Ao fim da sua explanação, Flávio Valente sugeriu que o MPPE firme parceria com a UFPE para identificar violações do direito humano à alimentação, receber e analisar os casos e cobrar iniciativas do poder público. Ele também se colocou à disposição para o trabalho de informar a população sobre os seus direitos e como os cidadãos devem cobrar os agentes públicos.

Participação popular como caminho — já a professora Elisabetta Recine (Universidade de Brasília) celebrou a criação do Núcleo DHANA como uma "ferramenta à disposição da sociedade pernambucana e brasileira para resistir à catástrofe da pobreza e da cidadania no Brasil".

Segundo ela, a insegurança alimentar mostrada pelos dados expressa a desigualdade no Brasil e o único caminho para resistir é assegurar a participação social na elaboração e execução das políticas públicas. Por esse motivo, ela defendeu a ativação de Conselhos de Segurança Alimentar que funcionem não apenas como espaços vazios, mas como locais da real manifestação popular.

A mesma proposta foi defendida por Miriam Balestro (Unisinos), que apontou a ameaça ao direito humano à alimentação como reflexo do retrocesso democrático dos últimos anos. "O controle social nas políticas públicas é um elemento relevante que pode ser canalizado pelo Ministério Público na defesa dos Direitos Humanos. E nesse ponto, do direito humano à alimentação, o MPPE se coloca como o primeiro do país a puxar a discussão", alertou.

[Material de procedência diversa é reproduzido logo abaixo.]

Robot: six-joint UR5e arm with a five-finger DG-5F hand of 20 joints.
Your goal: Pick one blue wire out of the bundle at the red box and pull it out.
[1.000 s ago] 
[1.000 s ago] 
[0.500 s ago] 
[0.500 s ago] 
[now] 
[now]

Defesa da agricultura familiar — Valéria Burity, da Fian Brasil, destacou que a promoção do direito humano à alimentação e nutrição adequadas parte do entendimento de todo o processo de produção e consumo dos alimentos. Partindo dessa perspectiva, ela afirmou que o modo de produção de alimentos vigente no Brasil afeta o meio ambiente, os agricultores familiares, comunidades tradicionais e a saúde dos cidadãos. "Para que as políticas públicas contemplem as soluções necessárias, temos que ouvir as mulheres negras, os indígenas, agricultores familiares", ressaltou.

O representante da Comissão Pastoral da Terra, Plácido Júnior, apresentou o caso da cidade de Jaqueira, na Mata Sul do Estado. Segundo ele, na localidade mais de 1.200 famílias estão mobilizadas em defesa do seu direito de cultivar as terras onde vivem sob ameaça de despejo por causa de conflitos agrários. "As empresas que estão tentando tirar os posseiros da região destruíram vários hectares de plantio. Em um país onde as pessoas passam fome, isso é um crime grave", denunciou.

Já Sávia Barbosa, do Fórum de Mulheres de Pernambuco, defendeu o papel da agricultura familiar no combate à fome. Segundo ela, as pequenas propriedades produzem gêneros alimentícios variados, com o apoio técnico de organizações não-governamentais e instituições de ensino.